As insurance professionals, most of us pride ourselves on the fact that many of the decisions we make are backed by quantitative elements such as sophisticated computer models, costing analysis and data. Yet, in reality, that represents a portion of the way we make decisions. Our bias, that is the "invisible" thought processes that influence our judgement, is a big part of our decision making.
Whether we like to admit it or not, we all apply biases to our underwriting judgement. Sometimes it's based on what we hear, or preconceived beliefs that we have held on to for years. I became aware of cognitive bias during a coffee break conversation with colleagues who were preparing a presentation on the topic for an industry conference. It's interesting stuff!
There is usually resistance to the idea that we're biased. Even those who acknowledge they may have biases, generally consider themselves less biased than others. Underwriters and actuaries often believe that prior experience, knowledge and training effectively counter any biases they may have (particularly statistical ones).
The types of biases affecting our thinking and work as underwriters include:
• "Framing bias" occurs when we draw different conclusions from the same information depending on how it is presented or phrased. (i.e., the title of this article).
• "Confirmation bias" is the tendency to look for, interpret or focus on information that will support or confirm a preconceived belief or idea. For example, underwriters may look at a renewal package and look for patterns to support and confirm our view of the world, rather than evidence to the contrary.

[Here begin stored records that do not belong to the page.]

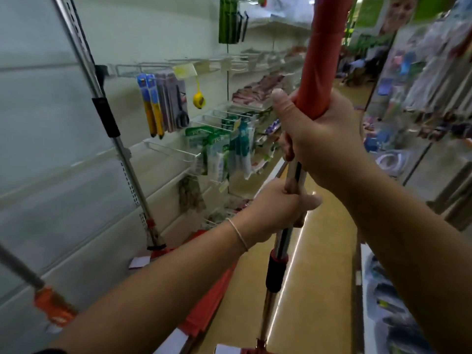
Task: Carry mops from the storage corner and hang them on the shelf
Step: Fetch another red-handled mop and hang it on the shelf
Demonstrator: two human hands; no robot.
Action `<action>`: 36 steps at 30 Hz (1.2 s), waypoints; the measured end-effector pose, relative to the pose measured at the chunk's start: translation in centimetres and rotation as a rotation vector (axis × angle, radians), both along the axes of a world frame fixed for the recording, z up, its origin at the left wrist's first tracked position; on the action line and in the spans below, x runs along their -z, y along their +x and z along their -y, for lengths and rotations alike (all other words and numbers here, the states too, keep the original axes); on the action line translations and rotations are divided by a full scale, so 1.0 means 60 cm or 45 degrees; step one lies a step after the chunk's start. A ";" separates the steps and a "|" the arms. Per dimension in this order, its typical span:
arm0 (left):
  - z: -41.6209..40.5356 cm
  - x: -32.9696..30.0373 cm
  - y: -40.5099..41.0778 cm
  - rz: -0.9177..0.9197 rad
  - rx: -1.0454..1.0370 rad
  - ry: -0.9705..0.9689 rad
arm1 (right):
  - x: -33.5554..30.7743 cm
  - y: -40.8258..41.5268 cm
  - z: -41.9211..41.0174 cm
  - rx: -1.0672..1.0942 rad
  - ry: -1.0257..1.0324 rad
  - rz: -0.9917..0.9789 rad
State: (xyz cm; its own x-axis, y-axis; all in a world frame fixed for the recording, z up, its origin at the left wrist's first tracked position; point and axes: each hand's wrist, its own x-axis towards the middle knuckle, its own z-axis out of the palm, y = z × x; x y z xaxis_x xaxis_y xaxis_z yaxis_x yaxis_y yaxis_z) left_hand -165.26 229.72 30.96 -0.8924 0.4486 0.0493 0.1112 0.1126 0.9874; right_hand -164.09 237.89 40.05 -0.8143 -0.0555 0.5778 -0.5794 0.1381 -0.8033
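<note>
Head view, landmark: the hung mop [112, 123] stood against the shelf wall [38, 149], its pole leaning and its head low near the floor.
Held mop: the carried mop [288, 200] stood right of the hung mop, out in the aisle, well apart from it.
Long axis: near upright, red grip sleeve [324, 60] at top, steel pole below, black collar [277, 274] lower down.
Right hand [321, 139]: wrapped round the bottom of the red sleeve, thumb up along it; the higher hand.
Left hand [275, 208]: curled round the steel pole just beneath; judged the nearer to the shelf wall.
Arm pose: both forearms reached forward and up, converging on the pole.
Judgement: the hanging point lay left of the held mop; its top end was out of frame.
Second pole [23, 267]: lower left, slanted, orange fitting.
</note>
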 end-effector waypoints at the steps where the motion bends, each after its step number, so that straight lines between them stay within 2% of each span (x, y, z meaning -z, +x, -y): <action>1: 0.008 -0.003 -0.020 -0.022 -0.012 0.005 | -0.005 -0.020 0.005 -0.027 -0.001 0.003; 6: 0.059 -0.022 -0.110 -0.041 0.055 -0.036 | -0.029 -0.114 0.038 -0.135 -0.013 0.024; 9: 0.089 -0.030 -0.137 -0.014 -0.022 0.046 | -0.040 -0.162 0.061 -0.240 -0.031 0.059; 17: 0.164 -0.067 -0.182 -0.144 -0.472 0.270 | -0.088 -0.263 0.163 -0.454 -0.017 -0.038; 22: 0.205 -0.074 -0.238 -0.151 -0.745 0.177 | -0.081 -0.335 0.218 -0.652 -0.004 -0.009; 28: 0.215 -0.075 -0.297 -0.108 -1.052 0.202 | -0.072 -0.413 0.250 -0.836 -0.014 -0.047; 36: 0.234 -0.076 -0.344 -0.191 -1.338 0.097 | -0.070 -0.481 0.293 -1.138 -0.047 -0.043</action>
State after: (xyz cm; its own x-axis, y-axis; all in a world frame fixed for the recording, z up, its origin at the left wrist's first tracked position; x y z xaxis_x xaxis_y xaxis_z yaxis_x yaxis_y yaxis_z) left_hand -185.93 215.65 35.55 -0.8124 -0.5525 0.1864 0.1152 0.1614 0.9802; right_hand -192.92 220.31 44.25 -0.4582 -0.6420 0.6148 -0.4818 -0.4019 -0.7787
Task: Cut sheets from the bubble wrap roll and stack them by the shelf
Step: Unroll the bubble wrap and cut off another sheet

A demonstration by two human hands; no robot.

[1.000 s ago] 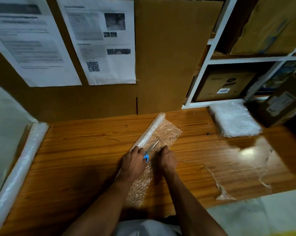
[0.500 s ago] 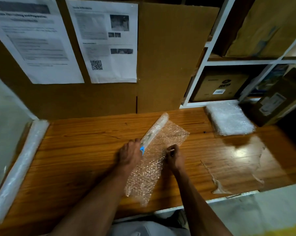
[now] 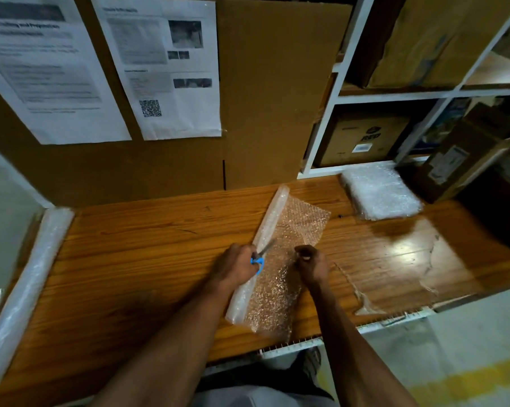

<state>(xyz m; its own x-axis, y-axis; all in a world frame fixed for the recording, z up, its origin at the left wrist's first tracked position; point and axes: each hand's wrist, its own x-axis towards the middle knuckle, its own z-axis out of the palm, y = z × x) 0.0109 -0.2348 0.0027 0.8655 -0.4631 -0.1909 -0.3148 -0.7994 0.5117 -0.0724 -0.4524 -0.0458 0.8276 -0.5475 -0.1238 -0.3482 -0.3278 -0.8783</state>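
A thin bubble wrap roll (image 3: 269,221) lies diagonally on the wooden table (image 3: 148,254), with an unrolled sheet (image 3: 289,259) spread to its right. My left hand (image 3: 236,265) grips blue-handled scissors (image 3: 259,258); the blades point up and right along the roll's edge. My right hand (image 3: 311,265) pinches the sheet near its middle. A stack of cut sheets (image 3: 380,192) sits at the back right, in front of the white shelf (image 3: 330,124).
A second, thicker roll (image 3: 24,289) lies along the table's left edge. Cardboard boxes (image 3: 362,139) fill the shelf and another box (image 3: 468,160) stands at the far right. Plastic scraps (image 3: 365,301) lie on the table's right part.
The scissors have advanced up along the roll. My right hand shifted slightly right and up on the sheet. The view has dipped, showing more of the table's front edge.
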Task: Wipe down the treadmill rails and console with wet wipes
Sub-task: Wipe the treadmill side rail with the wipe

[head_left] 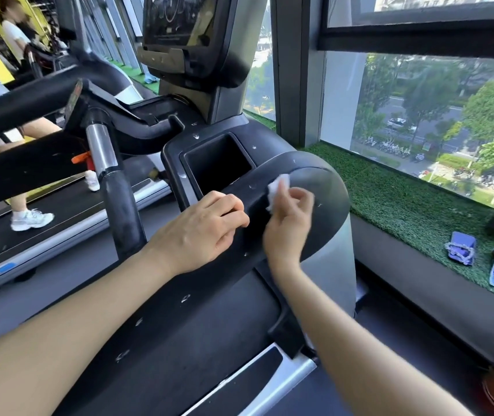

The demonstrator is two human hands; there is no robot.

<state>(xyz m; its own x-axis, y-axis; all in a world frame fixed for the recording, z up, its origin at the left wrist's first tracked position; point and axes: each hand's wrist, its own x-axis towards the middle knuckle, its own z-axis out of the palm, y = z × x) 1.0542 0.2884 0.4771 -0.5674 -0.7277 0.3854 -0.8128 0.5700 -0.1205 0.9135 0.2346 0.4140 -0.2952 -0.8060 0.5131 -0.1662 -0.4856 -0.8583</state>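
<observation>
The treadmill's wide black right rail [197, 319] runs from the lower middle up to a rounded end beside a square cup recess [218, 165]. My right hand [289, 219] presses a small white wet wipe [277, 186] onto the rail's rounded end. My left hand [200, 229] rests on the rail just left of it, fingers curled over the recess's near edge, holding nothing else. The console screen [179, 19] stands dark at the top, above a black crossbar and a chrome-and-black handle [104, 163].
A ledge of green artificial turf [404, 199] runs along the window on the right, with two torn blue wipe packets [462, 247] lying on it. On the neighbouring treadmill to the left a person's legs in white shoes [31, 219] stand on the belt.
</observation>
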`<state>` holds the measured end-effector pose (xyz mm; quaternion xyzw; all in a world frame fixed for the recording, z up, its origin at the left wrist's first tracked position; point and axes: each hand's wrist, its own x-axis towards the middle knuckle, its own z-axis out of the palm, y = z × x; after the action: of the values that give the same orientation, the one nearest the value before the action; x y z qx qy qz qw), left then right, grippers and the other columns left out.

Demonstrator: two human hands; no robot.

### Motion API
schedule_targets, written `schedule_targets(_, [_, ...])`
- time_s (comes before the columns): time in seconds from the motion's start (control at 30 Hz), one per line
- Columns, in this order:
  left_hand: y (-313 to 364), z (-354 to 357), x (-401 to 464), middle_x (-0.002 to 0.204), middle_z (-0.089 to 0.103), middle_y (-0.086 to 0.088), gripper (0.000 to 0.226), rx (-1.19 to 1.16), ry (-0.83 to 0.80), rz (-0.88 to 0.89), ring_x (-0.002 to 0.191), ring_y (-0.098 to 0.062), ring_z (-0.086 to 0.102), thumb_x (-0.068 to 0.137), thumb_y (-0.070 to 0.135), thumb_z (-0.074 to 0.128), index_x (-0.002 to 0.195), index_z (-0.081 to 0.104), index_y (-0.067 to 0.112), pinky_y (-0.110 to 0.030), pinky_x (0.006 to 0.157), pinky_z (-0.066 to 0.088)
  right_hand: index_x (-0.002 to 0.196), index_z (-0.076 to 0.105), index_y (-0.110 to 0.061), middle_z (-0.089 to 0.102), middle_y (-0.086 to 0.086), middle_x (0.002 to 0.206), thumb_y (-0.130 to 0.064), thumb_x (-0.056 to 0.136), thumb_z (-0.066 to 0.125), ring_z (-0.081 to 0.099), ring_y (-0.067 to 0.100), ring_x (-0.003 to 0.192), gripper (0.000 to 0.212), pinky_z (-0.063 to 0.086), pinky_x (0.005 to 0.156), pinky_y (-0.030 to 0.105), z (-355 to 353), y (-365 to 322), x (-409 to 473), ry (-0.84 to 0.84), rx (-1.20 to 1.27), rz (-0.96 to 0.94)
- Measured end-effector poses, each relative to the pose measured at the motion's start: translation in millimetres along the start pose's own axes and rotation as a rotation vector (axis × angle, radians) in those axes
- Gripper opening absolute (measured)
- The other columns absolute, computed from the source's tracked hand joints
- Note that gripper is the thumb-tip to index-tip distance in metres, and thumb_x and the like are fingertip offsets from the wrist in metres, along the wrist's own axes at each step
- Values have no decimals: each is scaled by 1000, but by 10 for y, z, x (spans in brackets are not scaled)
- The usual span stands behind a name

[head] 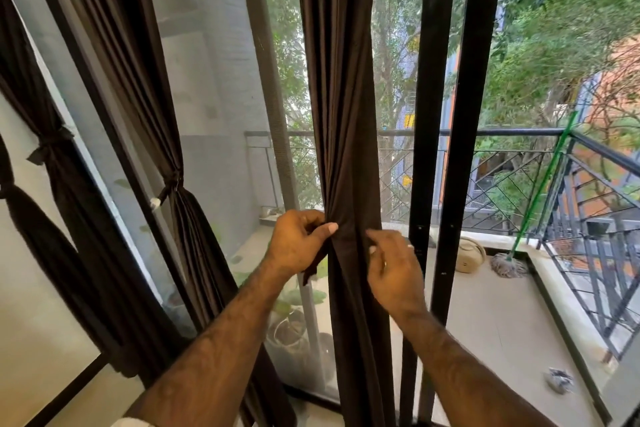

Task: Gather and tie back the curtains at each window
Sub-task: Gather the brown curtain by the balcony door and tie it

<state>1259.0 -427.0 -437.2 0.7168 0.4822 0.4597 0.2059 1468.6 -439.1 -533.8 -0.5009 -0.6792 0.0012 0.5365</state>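
Observation:
A dark brown curtain [341,87] hangs gathered into a narrow column at the middle of the window. My left hand [298,241] pinches a dark tie strip [313,265] against the curtain's left side at waist height; the strip's loose end dangles below the hand. My right hand [393,267] holds the curtain's right side at the same height, fingers bent on the fabric. To the left, a second brown curtain [138,73] is tied back with a band [171,182], and a third curtain [41,163] at the far left is tied too.
Black door frame posts [446,114] stand just right of my hands. Beyond the glass lies a balcony with a metal railing [519,132], a green-handled mop [512,253], a beige bag [469,255] and potted plants [294,322].

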Motion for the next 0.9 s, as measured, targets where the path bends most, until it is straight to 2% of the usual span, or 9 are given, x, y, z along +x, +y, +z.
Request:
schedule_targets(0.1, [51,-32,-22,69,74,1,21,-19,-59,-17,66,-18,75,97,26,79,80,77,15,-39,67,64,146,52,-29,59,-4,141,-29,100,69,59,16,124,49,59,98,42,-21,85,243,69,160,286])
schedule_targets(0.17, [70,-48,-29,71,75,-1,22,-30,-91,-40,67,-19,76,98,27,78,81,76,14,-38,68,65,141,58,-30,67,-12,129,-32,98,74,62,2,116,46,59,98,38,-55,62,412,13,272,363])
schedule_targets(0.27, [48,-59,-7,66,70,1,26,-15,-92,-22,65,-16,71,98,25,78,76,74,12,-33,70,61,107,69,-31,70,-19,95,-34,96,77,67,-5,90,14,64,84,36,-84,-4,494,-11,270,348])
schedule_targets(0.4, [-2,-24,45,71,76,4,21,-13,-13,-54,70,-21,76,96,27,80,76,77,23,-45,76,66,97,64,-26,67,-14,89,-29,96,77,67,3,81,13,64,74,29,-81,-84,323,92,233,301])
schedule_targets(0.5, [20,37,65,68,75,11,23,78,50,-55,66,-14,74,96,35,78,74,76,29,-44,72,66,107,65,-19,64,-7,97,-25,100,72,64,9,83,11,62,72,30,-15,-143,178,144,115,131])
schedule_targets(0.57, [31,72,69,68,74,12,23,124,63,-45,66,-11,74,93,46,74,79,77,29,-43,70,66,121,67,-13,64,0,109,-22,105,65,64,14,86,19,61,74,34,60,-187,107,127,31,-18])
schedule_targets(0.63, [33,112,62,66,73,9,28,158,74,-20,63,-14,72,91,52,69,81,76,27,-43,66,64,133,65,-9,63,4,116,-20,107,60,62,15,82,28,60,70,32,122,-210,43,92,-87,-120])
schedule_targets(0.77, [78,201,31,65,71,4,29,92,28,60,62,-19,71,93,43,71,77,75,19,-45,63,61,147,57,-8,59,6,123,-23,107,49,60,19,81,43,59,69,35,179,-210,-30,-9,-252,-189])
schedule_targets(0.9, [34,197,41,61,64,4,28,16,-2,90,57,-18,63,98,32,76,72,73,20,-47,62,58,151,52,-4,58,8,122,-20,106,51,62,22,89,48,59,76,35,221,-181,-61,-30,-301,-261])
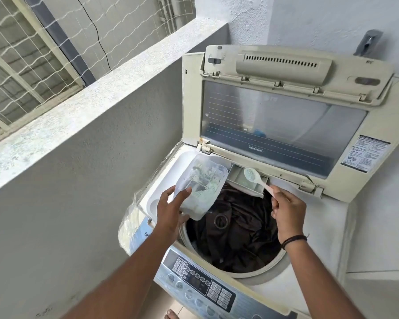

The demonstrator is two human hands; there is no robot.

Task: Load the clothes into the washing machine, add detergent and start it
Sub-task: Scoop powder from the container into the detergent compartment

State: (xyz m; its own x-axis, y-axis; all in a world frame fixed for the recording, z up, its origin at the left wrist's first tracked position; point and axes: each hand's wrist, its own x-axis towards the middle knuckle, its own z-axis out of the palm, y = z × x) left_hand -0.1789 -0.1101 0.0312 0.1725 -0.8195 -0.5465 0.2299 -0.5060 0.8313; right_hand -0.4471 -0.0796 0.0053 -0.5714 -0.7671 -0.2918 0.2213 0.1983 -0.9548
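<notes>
A top-loading washing machine (327,229) stands with its lid (286,116) raised. Dark brown clothes (237,229) fill the drum. My left hand (171,210) grips a clear plastic detergent container (199,185) with pale green powder in it, tilted over the drum's left rim. My right hand (286,210) pinches the handle of a small spoon (251,174) heaped with powder. The spoon's bowl hangs over the pulled-out detergent drawer (242,180) at the back of the opening.
The control panel (203,282) with buttons runs along the machine's front edge. A grey parapet wall (78,157) with netting above it closes the left side. White walls stand behind and to the right. A bare foot (171,315) shows at the bottom.
</notes>
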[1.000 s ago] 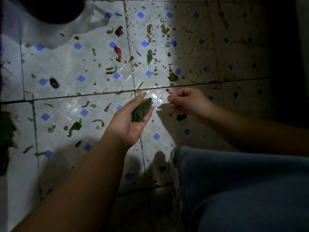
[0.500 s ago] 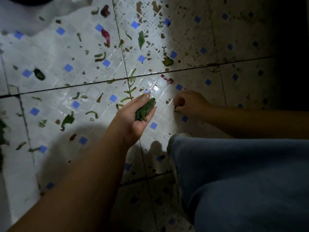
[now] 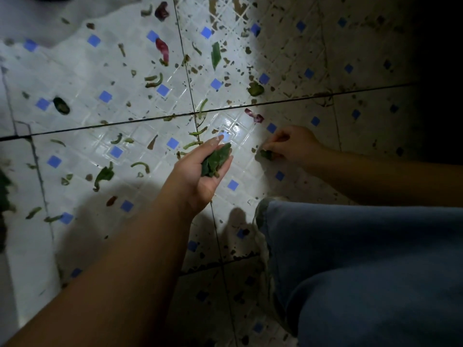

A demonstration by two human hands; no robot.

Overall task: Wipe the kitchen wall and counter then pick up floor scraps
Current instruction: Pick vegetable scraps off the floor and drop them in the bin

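Observation:
My left hand (image 3: 198, 174) is held palm up above the tiled floor (image 3: 82, 78), with a small heap of green leaf scraps (image 3: 216, 160) lying in its cupped palm and fingers. To its right, my right hand (image 3: 292, 144) is down at the floor, and its fingertips pinch a dark green scrap (image 3: 266, 154). Several more scraps lie scattered over the white tiles: a red pepper piece (image 3: 162, 50), a green leaf strip (image 3: 215, 55), a purple-red bit (image 3: 255, 116) and a larger green piece (image 3: 103, 175).
My knee in blue jeans (image 3: 363, 271) fills the lower right. The floor has white tiles with small blue squares and dark grout lines. The right side lies in deep shadow. A dark green lump (image 3: 61, 105) lies at the left, and dark leafy matter (image 3: 3, 194) sits at the left edge.
My right hand has dropped from beside the left hand to the floor and closed its fingertips on a dark green scrap. The left hand still carries its heap of leaves.

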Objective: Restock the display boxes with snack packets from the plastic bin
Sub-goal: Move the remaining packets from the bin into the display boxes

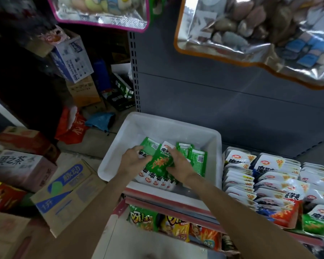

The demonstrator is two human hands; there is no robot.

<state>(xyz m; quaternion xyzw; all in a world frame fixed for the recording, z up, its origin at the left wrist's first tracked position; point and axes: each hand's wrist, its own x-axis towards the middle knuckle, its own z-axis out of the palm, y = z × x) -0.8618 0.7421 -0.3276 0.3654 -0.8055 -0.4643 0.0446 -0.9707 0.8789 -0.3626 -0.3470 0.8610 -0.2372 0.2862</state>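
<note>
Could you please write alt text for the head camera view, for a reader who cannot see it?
Both hands reach into a white plastic bin on a shop shelf, the left hand and right hand together holding a green snack packet above more packets. To the right, display boxes hold rows of white packets; cardboard cartons sit at left.

"果之茶" on pink carton (pixel 24 165), "脉动" and "1升" on blue-printed carton (pixel 64 195), "呀!土豆" on green chip bag (pixel 141 217)

Dim at left, brighter centre; glare on hanging foil bags (pixel 260 34); edges warped, soft.
</note>
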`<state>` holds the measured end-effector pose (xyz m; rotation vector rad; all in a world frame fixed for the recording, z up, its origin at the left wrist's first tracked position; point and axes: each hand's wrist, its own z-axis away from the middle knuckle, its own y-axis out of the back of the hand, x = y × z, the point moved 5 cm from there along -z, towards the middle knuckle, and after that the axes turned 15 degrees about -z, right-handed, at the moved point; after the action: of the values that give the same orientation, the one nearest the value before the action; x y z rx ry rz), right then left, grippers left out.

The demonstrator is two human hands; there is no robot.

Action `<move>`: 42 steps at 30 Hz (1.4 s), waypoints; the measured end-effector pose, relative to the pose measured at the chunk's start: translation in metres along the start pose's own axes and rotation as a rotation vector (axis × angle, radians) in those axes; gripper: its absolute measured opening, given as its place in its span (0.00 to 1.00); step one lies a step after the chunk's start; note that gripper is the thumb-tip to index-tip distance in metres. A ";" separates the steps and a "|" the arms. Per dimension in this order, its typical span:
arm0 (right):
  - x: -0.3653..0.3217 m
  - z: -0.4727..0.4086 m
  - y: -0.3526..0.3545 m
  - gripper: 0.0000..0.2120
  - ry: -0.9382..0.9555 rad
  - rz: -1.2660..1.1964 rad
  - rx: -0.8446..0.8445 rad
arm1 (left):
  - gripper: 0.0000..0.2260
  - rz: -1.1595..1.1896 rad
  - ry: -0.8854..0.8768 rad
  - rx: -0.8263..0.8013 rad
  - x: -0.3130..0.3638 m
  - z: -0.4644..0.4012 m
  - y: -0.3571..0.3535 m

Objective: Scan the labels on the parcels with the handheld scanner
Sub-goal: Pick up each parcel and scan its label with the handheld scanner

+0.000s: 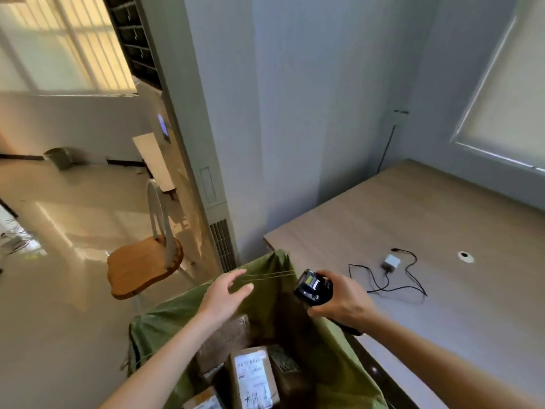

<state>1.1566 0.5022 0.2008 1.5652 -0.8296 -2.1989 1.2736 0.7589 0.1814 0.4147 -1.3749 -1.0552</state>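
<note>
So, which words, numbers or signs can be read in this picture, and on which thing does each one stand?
Nothing here reads with certainty.
Label on the upright parcel in the green sack: printed lines, too blurred; large handwritten characters at its bottom, not legible.
Labels on the lower parcels: too blurred and cut off.
Scanner in the right hand: lit green screen, no readable text.
Panel on the standing air conditioner: glowing, unreadable.
</note>
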 end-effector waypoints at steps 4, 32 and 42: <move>0.007 0.070 0.089 0.41 -0.060 0.014 0.205 | 0.24 -0.048 -0.238 -0.051 0.104 0.002 -0.011; 0.279 0.881 0.408 0.34 -0.882 -0.031 1.116 | 0.26 -0.101 -1.273 -0.559 0.693 0.591 -0.390; 0.407 1.051 0.425 0.41 -1.100 -0.228 1.322 | 0.27 -0.224 -1.383 -0.777 0.772 0.749 -0.557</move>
<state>0.0006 0.2285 0.4031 0.4631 -2.9390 -2.7293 0.2713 0.1039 0.3611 -0.9502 -1.8783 -2.1050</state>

• "Availability bias" is the tendency to overestimate the likelihood of events with greater "availability" in memory which can be influenced by how recent or how unusual or emotionally charged the memories are. "Availability bias" occurs when an underwriter relies on prior experiences that are easily accessible such as views on a particular line of business, keeping up with industry news on emerging risks and other important topics as they relate to our business. As underwriters, we tend to be swayed by information that easily captures our attention.
• "Anchoring bias" is the tendency to rely too heavily, or "anchor", on one trait or piece of information when making decisions. While underwriting, we can experience this bias through our exposure to historical loss performance, projections and results in our costing exercises. (For example, being influenced by last's year's expiring price, or by the broker's or client's expectations about this year's price).
Whew, so much to think about. I walked away fascinated by the impact behavioral science and cognitive bias could have on the underwriting process, and also gained a greater awareness of the elements that should be considered when evaluating risks and exposures.
So…what do you think? How does the way in which information is presented to you influence your underwriting decision? In addition, what about the latest emerging trend on the front page of the national news? Keep an eye on your biases, because recognizing them is the first step towards better underwriting decisions!